Mr Joyce was more nuanced and reflective in his comments, acknowledging confusion about the measure, and saying the principle of “First, do no harm” should apply.

“Pharmacists are medical professionals who are at the coldface of our community, they see everyone in the community, often at our darkest hour, and in our poorest of health.”

“They see families trying to manage chronic illnesses such as asthma and epilepsy, and often are part of the prescription for healing, providing a safe place to talk and confide in how they are coping with their condition and how that is impacting their life broadly.”

“When I have our community pharmacists, in the electorate of New England telling me that a proposed legislative change, will in fact, do harm, we need to listen.”

“We need to listen because pharmacists understand the full impact of the changes – they know that some people need to see a pharmacist regularly and to have that human interaction and routine so the consistency with medicine administration is achieved.”

“They know that already there is a lot of medical waste, and when medicine is returned to a pharmacy, when people pass away or medicine changes, it is not able to be redispersed and goes into our waste systems.”

“They also know for their business operations, that purchasing more for larger quantity supply will mean costing more, and for small community pharmacies, they will have to make tougher decisions on what they can afford to stock, and this will in turn, increase costs for other over the counter medicines.”

“All of this combined means one thing for sure, the bigger companies will thrive and the community pharmacies will feel the pinch,” Mr Joyce said.

Mr Joyce said there are many questions the Government needs to answer on the measure.

“How will they ensure that regional and rural communities are able to access the required supply of medications?”

“How will they ensure that small pharmacists are able to access the required supply of medications?”

“How will they ensure that medicines are not stockpiled?”

“Can they guarantee that community pharmacies and consumers will not be negatively impacted or businesses forced to close because of this announcement?”

Health Minister Mark Butler has dismissed the campaign against the measure as a “scare campaign“, criticising the Pharmacy Guild for conflating medication shortages – largely due to other changes in the PBS or normal manufacturing issues, as well as some residual supply chain issues due to the pandemic – with the prescribing changes.
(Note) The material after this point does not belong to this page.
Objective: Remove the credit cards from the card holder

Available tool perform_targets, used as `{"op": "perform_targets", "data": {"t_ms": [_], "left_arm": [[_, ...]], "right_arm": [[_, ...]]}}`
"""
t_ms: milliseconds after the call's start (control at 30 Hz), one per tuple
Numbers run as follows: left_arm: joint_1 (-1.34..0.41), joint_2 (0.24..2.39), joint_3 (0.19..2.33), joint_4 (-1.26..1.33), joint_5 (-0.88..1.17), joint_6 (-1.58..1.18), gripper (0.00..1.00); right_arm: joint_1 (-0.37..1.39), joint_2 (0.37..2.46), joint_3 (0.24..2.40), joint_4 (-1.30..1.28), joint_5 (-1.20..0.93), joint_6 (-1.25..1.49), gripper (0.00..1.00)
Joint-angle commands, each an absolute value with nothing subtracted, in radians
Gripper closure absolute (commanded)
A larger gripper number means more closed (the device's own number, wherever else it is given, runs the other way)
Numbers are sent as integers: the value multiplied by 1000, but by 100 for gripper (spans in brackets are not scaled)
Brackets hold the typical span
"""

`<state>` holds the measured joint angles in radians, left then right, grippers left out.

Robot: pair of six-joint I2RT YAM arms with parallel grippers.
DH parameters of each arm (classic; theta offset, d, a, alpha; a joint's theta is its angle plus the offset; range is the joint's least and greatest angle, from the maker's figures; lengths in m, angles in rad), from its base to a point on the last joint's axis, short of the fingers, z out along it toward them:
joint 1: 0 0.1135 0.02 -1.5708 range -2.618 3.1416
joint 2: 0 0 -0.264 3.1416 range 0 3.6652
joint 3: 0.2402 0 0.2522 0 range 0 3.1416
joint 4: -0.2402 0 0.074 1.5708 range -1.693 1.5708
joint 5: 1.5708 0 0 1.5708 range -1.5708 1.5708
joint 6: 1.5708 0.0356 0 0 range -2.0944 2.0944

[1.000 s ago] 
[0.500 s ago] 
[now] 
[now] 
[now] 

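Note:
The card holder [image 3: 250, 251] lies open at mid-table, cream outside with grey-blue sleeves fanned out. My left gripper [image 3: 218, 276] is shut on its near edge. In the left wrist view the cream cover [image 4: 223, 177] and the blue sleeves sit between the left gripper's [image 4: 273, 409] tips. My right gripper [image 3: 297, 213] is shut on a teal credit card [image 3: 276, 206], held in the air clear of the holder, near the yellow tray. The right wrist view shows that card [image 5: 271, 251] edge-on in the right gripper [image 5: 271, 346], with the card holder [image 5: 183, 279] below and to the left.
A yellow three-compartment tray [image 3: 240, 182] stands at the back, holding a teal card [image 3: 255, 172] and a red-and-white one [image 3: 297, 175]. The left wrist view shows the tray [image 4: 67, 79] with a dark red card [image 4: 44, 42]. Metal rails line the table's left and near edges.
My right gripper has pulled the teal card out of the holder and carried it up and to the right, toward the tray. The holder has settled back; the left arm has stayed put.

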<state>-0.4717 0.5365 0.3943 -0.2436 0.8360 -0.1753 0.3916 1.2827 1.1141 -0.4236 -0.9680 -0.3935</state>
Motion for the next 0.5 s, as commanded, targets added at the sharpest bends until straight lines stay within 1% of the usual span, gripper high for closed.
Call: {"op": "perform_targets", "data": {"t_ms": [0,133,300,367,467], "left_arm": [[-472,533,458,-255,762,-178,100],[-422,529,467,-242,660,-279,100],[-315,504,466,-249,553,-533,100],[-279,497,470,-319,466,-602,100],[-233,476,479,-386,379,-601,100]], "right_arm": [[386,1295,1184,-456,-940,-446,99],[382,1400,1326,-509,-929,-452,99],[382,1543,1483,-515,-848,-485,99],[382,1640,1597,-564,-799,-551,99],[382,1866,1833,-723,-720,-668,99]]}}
He says only 7 of the 300 plus medications that will be eligible for 60 day prescribing are also on the list of nearly 500 medications currently experiencing supply issues.

The first tranche of about 100 medications will be listed for 60 day prescribing in September of this year, with further expansions of the list expected in March and September next year. The savings from the measure are slated to be reinvested in community pharmacies in other ways, including higher fees for services provided by pharmacists such as vaccinations.